### YOUR INSTRUCTIONS
The material below must be restated exactly, line by line.

### DATA BLOCK
━━━━━━━━

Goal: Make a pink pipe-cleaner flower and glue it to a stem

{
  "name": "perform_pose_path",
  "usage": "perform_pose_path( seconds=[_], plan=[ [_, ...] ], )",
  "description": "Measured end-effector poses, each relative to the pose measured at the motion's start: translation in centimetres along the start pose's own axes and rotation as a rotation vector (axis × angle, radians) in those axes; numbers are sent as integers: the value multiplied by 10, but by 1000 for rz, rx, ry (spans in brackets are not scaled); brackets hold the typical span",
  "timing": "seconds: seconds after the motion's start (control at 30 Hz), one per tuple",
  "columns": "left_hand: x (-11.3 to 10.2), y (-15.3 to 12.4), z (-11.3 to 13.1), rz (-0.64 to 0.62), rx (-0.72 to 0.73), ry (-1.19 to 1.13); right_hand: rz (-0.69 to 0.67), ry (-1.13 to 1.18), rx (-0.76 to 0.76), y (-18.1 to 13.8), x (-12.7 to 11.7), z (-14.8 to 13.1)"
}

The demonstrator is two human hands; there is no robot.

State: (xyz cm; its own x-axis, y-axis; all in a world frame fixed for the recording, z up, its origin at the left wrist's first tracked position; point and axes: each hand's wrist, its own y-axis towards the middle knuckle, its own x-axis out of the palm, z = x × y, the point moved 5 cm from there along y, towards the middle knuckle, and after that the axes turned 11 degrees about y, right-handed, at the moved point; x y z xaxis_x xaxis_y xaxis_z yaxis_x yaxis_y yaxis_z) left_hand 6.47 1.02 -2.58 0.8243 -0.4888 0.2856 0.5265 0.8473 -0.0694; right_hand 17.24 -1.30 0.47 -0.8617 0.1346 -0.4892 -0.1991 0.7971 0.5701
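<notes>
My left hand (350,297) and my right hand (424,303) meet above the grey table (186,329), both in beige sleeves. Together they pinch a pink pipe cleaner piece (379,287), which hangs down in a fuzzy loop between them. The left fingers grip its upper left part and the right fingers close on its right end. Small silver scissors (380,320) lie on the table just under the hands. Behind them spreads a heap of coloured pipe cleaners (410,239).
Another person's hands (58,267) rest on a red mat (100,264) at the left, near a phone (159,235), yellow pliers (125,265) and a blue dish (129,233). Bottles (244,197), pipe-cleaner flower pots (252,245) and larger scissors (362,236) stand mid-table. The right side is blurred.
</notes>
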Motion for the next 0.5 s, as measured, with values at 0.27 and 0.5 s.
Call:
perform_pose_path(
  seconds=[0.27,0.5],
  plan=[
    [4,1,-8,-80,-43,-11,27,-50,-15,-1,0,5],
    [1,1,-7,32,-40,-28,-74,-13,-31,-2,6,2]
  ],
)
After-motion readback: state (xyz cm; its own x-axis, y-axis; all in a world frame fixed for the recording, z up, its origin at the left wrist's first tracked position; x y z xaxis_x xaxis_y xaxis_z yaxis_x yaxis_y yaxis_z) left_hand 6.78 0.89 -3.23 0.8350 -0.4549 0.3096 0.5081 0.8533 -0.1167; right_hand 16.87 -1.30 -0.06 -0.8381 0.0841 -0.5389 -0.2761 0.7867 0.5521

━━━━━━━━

### SOLUTION TO THE EXERCISE
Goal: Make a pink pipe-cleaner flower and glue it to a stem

{
  "name": "perform_pose_path",
  "usage": "perform_pose_path( seconds=[_], plan=[ [_, ...] ], )",
  "description": "Measured end-effector poses, each relative to the pose measured at the motion's start: translation in centimetres along the start pose's own axes and rotation as a rotation vector (axis × angle, radians) in those axes; numbers are sent as integers: the value multiplied by 10, but by 1000 for rz, rx, ry (spans in brackets are not scaled); brackets hold the typical span",
  "timing": "seconds: seconds after the motion's start (control at 30 Hz), one per tuple",
  "columns": "left_hand: x (-11.3 to 10.2), y (-15.3 to 12.4), z (-11.3 to 13.1), rz (-0.64 to 0.62), rx (-0.72 to 0.73), ry (-1.19 to 1.13); right_hand: rz (-0.69 to 0.67), ry (-1.13 to 1.18), rx (-0.76 to 0.76), y (-18.1 to 13.8), x (-12.7 to 11.7), z (-14.8 to 13.1)"
}

The demonstrator is two human hands; there is no robot.

State: (xyz cm; its own x-axis, y-axis; all in a world frame fixed for the recording, z up, its origin at the left wrist's first tracked position; point and axes: each hand's wrist, its own y-axis towards the middle knuckle, its own x-axis out of the palm, z = x × y, the point moved 5 cm from there along y, towards the middle knuckle, and after that the axes turned 11 degrees about y, right-handed, at the moved point; x y z xaxis_x xaxis_y xaxis_z yaxis_x yaxis_y yaxis_z) left_hand 6.47 1.02 -2.58 0.8243 -0.4888 0.2856 0.5265 0.8473 -0.0694; right_hand 17.24 -1.30 0.47 -0.8617 0.1346 -0.4892 -0.1991 0.7971 0.5701
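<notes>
My left hand (350,297) and my right hand (424,303) meet above the grey table (186,329), both in beige sleeves. Together they pinch a pink pipe cleaner piece (379,287), which hangs down in a fuzzy loop between them. The left fingers grip its upper left part and the right fingers close on its right end. Small silver scissors (380,320) lie on the table just under the hands. Behind them spreads a heap of coloured pipe cleaners (410,239).
Another person's hands (58,267) rest on a red mat (100,264) at the left, near a phone (159,235), yellow pliers (125,265) and a blue dish (129,233). Bottles (244,197), pipe-cleaner flower pots (252,245) and larger scissors (362,236) stand mid-table. The right side is blurred.
</notes>
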Motion for the next 0.5 s, as measured, with values at 0.27 and 0.5 s.
Call:
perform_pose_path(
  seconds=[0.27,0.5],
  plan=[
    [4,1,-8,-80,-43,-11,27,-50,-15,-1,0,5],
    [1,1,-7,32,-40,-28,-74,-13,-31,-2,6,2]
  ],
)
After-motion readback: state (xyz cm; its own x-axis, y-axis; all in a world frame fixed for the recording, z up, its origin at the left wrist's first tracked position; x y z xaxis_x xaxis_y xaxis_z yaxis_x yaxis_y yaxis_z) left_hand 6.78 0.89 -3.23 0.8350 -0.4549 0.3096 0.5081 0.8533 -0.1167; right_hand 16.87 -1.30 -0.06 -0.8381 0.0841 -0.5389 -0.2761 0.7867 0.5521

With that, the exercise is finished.